CD: First, I would suggest people find one practice that they really enjoy, their “go to” practice. I have one, called Mountain Breath, that I can call up anytime and it helps me get into a mindful state immediately. I practiced it as a guided mediation so many times that now I can easily do it on my own. Variety is nice when you are into practicing mindfulness, but having one go-to practice is a great way to start that will last.
Second, I love the “When I …, then I …” approach, which means that you find a really good cue that triggers your mindful practice. One of my clients came up with, “When I see Bob walk past my desk at work, then I will take 3 intentional breaths.” This is a great cue, because Bob walks past her desk several times each day and she can rely on it. Now, when she sees Bob (although he does not know this!), then she practices mindfulness. This works really well, so she was able to expand her cue to trigger other, more involved practices.
Another client had a really hard time finding a cue. I pushed her to think of one thing that happens in her life every day. She came up with, “When I cover the bird cage at night, then I will try Tick Tock.” Tick Tock being her go-to practice. (Note: “Tick Tock” is rocking side-to-side like a pendulum).
It is also helpful to remember that you don’t have to be a mindfulness master in order to benefit. Practicing mindfulness might feel awkward and sometimes you will forget to do it, but if you have a go-to practice and a good cue, you can keep it up or return to it when you are ready.

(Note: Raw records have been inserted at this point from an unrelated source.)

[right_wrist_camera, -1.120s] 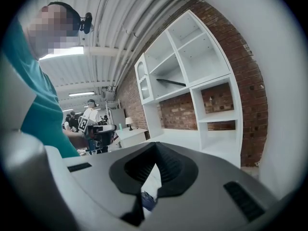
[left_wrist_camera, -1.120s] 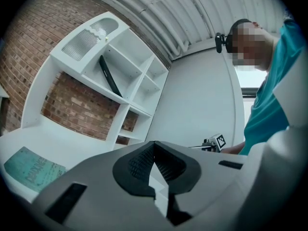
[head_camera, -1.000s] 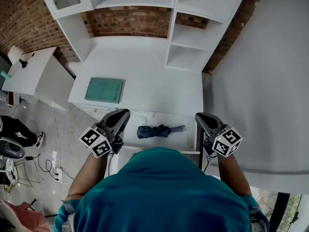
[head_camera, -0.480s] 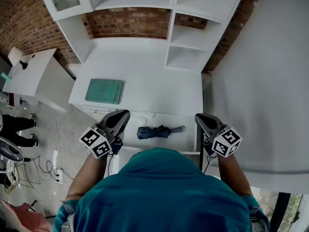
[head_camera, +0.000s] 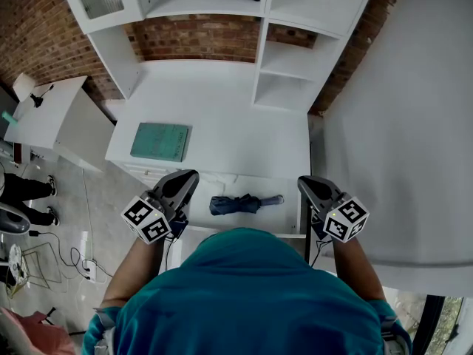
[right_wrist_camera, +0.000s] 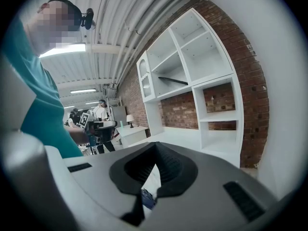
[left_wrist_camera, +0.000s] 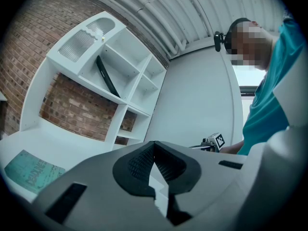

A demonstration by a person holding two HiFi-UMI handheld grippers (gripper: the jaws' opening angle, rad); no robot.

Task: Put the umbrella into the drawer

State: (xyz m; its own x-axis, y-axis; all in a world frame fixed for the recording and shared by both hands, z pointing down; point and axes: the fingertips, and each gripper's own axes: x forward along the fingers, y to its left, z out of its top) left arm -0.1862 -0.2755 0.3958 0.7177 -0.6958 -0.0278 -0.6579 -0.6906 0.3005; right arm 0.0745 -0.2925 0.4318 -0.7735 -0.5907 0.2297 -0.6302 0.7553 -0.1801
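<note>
Workroom with a pale floor (head_camera: 81, 198) and a white table (head_camera: 222, 117) set against a brick wall (head_camera: 199, 35), seen from steeply above. At the bottom of the frame the person's teal shirt (head_camera: 244, 294) is filling the foreground.

Just above it the two tools are hanging at matching height. The left tool (head_camera: 190, 174) is sitting left of centre and the right tool (head_camera: 302, 181) right of centre. Both are clenched on nothing, their ribbed pads meeting at the tips in each tool's own view.

Between them the open drawer (head_camera: 284, 214) is projecting from the table front toward the viewer. The folded dark blue umbrella (head_camera: 242, 203) is lying flat inside it.

The umbrella's long axis is running left to right across the frame, square to the drawer's travel. Its slim handle end is pointing toward the right tool and its bulkier folded end toward the left tool. Neither tool is clearly nearer, and neither is touching it.

The umbrella looks already placed. Shutting the drawer, if that is wanted, would probably mean pushing its front toward the top of the frame.

Further up, a teal book (head_camera: 160, 140) is resting on the tabletop, well apart from the drawer. Beyond it white shelving (head_camera: 295, 65) is rising against the brick.
</note>
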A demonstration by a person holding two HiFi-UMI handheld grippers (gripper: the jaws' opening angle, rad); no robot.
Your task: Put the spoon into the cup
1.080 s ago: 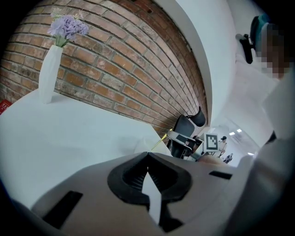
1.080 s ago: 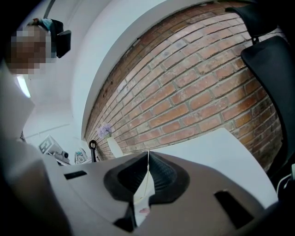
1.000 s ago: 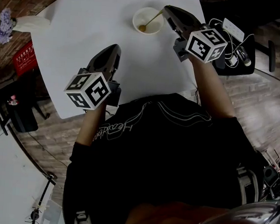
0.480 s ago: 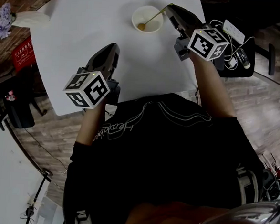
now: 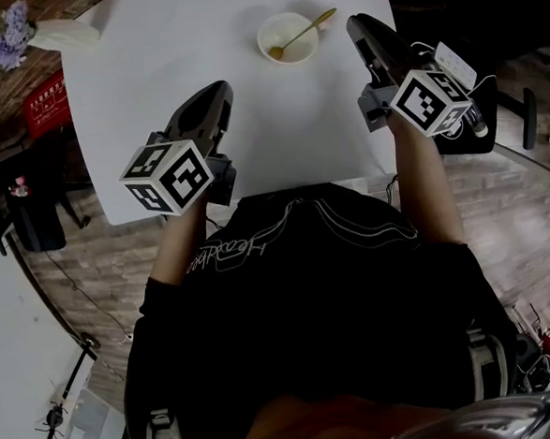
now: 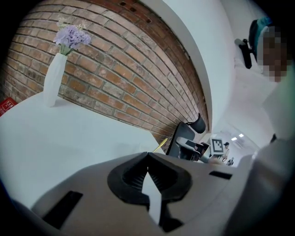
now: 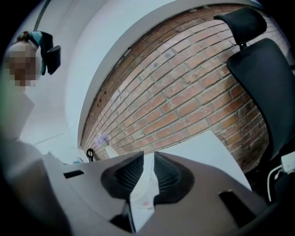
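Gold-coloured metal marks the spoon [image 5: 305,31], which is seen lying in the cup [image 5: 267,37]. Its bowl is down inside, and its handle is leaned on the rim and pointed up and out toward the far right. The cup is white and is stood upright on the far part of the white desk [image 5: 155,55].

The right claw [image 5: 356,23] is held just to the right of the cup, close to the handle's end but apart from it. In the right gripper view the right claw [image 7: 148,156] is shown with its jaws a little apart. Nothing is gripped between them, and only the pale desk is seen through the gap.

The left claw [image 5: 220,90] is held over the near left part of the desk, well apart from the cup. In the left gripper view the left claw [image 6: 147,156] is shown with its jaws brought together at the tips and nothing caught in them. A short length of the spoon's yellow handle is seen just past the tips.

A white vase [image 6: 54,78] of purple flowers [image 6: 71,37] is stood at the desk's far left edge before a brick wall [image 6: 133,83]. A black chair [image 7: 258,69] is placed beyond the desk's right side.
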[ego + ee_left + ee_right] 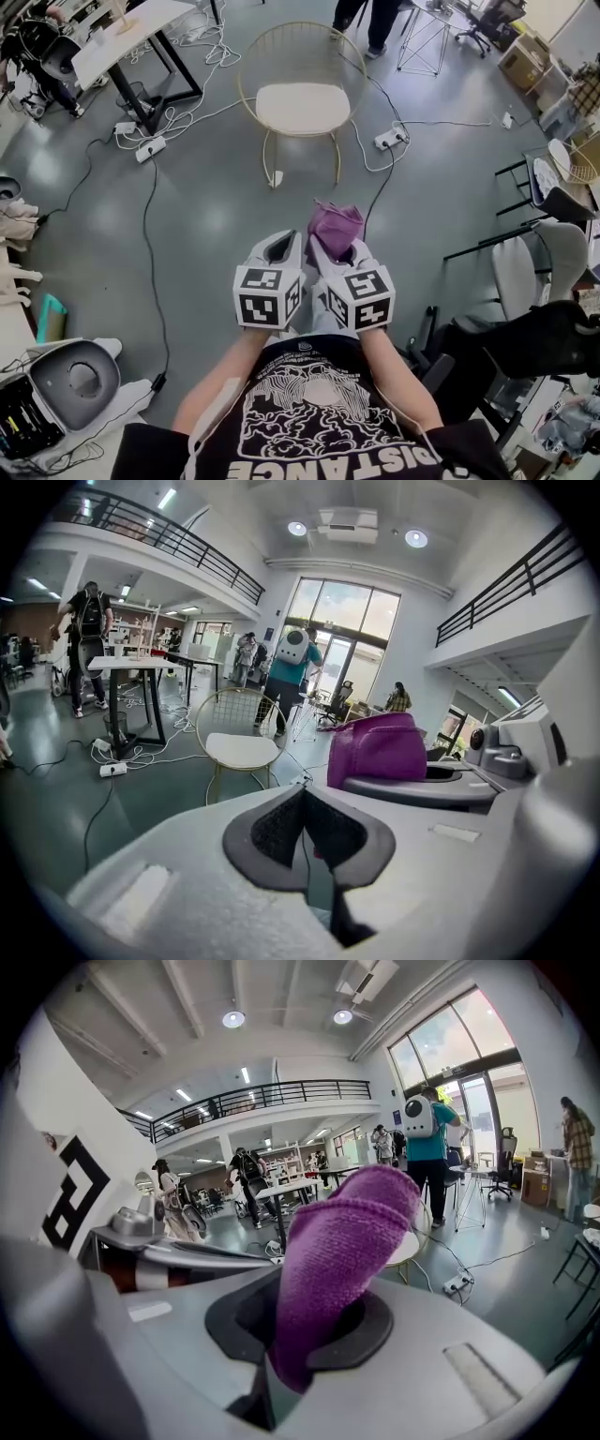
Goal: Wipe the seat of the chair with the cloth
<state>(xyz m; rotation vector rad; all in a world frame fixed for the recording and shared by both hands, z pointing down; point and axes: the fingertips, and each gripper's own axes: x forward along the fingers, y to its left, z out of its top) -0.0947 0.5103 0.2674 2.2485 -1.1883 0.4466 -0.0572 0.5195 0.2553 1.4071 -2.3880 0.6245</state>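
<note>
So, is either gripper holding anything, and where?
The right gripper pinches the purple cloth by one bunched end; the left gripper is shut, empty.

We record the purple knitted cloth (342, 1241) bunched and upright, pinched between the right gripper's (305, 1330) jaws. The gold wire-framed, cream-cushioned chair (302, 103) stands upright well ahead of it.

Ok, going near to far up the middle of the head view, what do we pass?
Black printed T-shirt → left gripper and right gripper side by side → purple knitted cloth → gold wire-frame chair with cream seat → standing person's legs.
</note>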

For more information on other accessible mindfulness practices, check out mindfullyadd.com
Effective communication requires awareness of the speaker when listening and awareness of the listener when speaking. When listening, are you attending to the speaker, or listening to your thoughts instead? Are you formulating your response, or actually listening? To listen mindfully is to be aware of where you are directing your attention, like directing your visual attention to an object you wish to see.
Mindful listening is like meditation. When meditatinng, returning attention to your breath is a way to return from your thoughts to your experience in the present moment. When listening mindfully, the speaker is the object of your attention in the moment. To maintain attention to the speaker is to practice mindfulness in real time. Meditation is simply one form of mental conditioning to counter old habits. Casey Dixon (www.mindfullyadhd.com) illustrates other, very simple ways to practice mindfulness.
Effective communication also requires awareness of the listener when speaking. There are times when you may be entertaining, but not interacting. You might not be self-centered by nature, but when your listener has little opportunity to participate, you are—in effect—being self-centered. You might not notice when a polite listener has lost interest and is wanting to get away from you. Sadly, you might be clueless as to why you have trouble maintaining friends.